About this task: A verbatim copy of all the data is required, minus any images.

═════ Dataset extract ═════

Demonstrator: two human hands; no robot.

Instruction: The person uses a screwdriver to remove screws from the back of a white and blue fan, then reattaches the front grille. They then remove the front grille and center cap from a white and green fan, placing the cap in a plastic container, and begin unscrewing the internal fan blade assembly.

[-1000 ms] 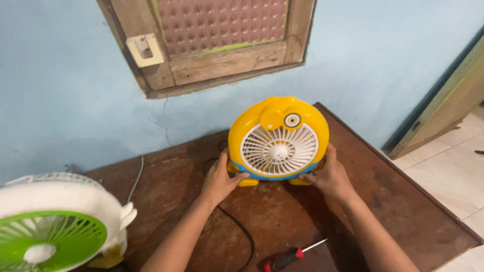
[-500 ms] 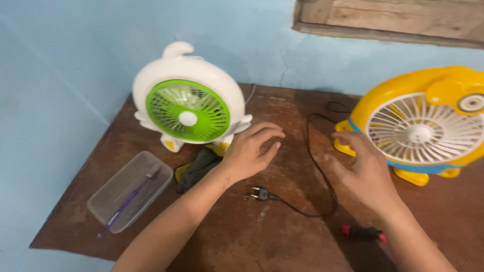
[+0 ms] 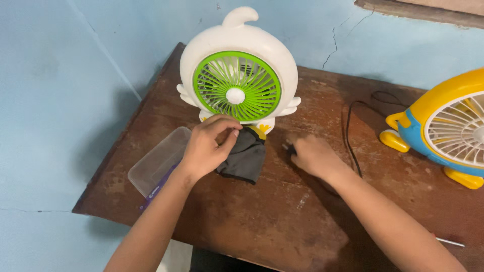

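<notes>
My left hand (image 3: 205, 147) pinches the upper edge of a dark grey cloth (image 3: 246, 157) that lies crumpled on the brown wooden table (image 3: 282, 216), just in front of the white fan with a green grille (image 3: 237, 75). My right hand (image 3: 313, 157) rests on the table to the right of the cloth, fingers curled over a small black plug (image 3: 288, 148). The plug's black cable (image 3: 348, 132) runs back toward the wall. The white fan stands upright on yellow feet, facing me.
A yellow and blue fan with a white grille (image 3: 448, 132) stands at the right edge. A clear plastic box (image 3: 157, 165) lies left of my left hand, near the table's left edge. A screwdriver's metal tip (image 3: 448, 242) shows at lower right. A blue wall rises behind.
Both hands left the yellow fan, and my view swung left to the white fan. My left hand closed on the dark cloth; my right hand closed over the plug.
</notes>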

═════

Solved problem:
Demonstrator: two human hands; no robot.

Instruction: The person uses a screwdriver to remove screws from the back of a white and blue fan, then reattaches the front grille. They then remove the front grille and center cap from a white and green fan, placing the cap in a plastic container, and begin unscrewing the internal fan blade assembly.

[-1000 ms] 
[-500 ms] 
[+0 ms] 

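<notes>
My left hand (image 3: 205, 147) pinches the upper edge of a dark grey cloth (image 3: 246, 157) that lies crumpled on the brown wooden table (image 3: 282, 216), just in front of the white fan with a green grille (image 3: 237, 75). My right hand (image 3: 313, 157) rests on the table to the right of the cloth, fingers curled over a small black plug (image 3: 288, 148). The plug's black cable (image 3: 348, 132) runs back toward the wall. The white fan stands upright on yellow feet, facing me.
A yellow and blue fan with a white grille (image 3: 448, 132) stands at the right edge. A clear plastic box (image 3: 157, 165) lies left of my left hand, near the table's left edge. A screwdriver's metal tip (image 3: 448, 242) shows at lower right. A blue wall rises behind.
Both hands left the yellow fan, and my view swung left to the white fan. My left hand closed on the dark cloth; my right hand closed over the plug.
</notes>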

This exercise has no more to it.